* **Task to carry out**: Beneath this line is the data. Output exactly the lines from the line with "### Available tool" to the line with "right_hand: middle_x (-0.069", both ends included, and nothing more.

--- --- ---

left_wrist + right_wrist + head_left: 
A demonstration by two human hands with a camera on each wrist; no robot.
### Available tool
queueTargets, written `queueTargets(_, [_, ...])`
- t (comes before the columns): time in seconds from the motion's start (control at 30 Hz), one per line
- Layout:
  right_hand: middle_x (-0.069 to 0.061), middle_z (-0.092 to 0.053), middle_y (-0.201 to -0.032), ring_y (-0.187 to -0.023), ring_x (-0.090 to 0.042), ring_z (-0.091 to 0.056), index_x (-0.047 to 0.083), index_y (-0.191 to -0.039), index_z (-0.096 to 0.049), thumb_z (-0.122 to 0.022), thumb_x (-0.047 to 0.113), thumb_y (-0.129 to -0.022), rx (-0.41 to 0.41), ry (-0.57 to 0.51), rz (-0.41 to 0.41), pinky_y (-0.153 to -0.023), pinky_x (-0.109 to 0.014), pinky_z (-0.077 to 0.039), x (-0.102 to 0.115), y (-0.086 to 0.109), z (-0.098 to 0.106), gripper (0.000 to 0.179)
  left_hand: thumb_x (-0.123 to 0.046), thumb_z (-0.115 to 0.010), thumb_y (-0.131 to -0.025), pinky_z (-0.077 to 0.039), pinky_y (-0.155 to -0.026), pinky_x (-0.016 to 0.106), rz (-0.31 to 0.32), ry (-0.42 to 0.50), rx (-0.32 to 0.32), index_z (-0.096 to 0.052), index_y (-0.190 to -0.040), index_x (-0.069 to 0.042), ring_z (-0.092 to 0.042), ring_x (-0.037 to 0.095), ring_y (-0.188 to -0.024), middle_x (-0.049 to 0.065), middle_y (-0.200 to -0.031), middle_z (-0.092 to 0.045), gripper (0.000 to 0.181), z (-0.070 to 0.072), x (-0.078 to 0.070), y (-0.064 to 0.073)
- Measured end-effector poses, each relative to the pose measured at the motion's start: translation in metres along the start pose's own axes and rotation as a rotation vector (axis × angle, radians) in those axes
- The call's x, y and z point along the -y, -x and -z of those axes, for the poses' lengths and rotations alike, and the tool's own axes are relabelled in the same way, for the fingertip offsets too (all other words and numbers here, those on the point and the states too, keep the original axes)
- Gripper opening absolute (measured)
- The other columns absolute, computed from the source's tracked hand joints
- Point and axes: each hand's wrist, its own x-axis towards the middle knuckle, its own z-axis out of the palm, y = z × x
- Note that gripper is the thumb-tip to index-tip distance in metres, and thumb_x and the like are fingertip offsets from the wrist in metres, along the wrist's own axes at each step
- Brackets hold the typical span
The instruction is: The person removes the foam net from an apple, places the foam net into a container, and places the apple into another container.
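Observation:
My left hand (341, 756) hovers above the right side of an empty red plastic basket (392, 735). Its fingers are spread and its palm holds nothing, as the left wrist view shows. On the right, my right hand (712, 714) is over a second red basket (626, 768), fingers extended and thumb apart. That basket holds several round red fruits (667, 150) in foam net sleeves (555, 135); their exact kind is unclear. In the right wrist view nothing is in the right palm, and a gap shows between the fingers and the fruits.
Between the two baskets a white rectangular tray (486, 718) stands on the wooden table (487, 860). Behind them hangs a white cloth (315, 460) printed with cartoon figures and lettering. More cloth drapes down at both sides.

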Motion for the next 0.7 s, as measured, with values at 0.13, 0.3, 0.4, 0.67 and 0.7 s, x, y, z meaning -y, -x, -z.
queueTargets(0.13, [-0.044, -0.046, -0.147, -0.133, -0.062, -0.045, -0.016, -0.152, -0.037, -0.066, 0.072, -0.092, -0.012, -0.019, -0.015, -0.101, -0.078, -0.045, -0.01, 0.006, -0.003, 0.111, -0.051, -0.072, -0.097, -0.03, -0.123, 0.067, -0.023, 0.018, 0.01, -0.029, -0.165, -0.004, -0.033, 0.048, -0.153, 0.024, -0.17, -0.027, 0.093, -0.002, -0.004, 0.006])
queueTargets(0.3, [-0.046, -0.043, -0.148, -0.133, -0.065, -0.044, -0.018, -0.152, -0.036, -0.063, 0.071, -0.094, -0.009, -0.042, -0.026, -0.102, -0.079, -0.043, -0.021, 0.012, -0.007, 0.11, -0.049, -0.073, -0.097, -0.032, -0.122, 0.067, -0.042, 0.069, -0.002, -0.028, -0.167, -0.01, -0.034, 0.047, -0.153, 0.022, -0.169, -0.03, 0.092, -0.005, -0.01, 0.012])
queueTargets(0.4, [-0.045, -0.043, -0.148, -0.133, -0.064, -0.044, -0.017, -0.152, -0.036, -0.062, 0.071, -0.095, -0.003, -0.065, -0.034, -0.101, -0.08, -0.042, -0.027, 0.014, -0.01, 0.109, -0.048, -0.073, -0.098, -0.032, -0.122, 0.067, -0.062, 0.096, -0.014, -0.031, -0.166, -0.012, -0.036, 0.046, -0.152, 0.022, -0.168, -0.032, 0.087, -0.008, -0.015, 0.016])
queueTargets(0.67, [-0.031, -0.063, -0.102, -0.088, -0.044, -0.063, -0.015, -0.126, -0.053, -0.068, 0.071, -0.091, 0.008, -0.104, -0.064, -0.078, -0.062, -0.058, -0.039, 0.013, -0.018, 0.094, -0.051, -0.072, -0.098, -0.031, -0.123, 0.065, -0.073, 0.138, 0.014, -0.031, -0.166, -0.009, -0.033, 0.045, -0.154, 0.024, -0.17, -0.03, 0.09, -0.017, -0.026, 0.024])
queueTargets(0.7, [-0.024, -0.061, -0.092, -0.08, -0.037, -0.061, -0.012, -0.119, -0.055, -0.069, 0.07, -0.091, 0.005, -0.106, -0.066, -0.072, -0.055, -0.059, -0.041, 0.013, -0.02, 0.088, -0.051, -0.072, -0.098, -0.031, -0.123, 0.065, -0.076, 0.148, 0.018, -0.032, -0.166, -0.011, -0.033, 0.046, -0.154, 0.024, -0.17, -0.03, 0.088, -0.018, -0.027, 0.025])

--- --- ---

* **Answer section**:
### Available tool
queueTargets, written `queueTargets(_, [_, ...])`
- t (comes before the columns): time in seconds from the motion's start (control at 30 Hz), one per line
- Layout:
  right_hand: middle_x (-0.069 to 0.061), middle_z (-0.092 to 0.053), middle_y (-0.201 to -0.032), ring_y (-0.187 to -0.023), ring_x (-0.090 to 0.042), ring_z (-0.091 to 0.056), index_x (-0.047 to 0.083), index_y (-0.191 to -0.039), index_z (-0.096 to 0.049), thumb_z (-0.122 to 0.022), thumb_x (-0.047 to 0.113), thumb_y (-0.129 to -0.022), rx (-0.41 to 0.41), ry (-0.57 to 0.51), rz (-0.41 to 0.41), pinky_y (-0.153 to -0.023), pinky_x (-0.109 to 0.014), pinky_z (-0.077 to 0.039), x (-0.102 to 0.115), y (-0.086 to 0.109), z (-0.098 to 0.106), gripper (0.000 to 0.179)

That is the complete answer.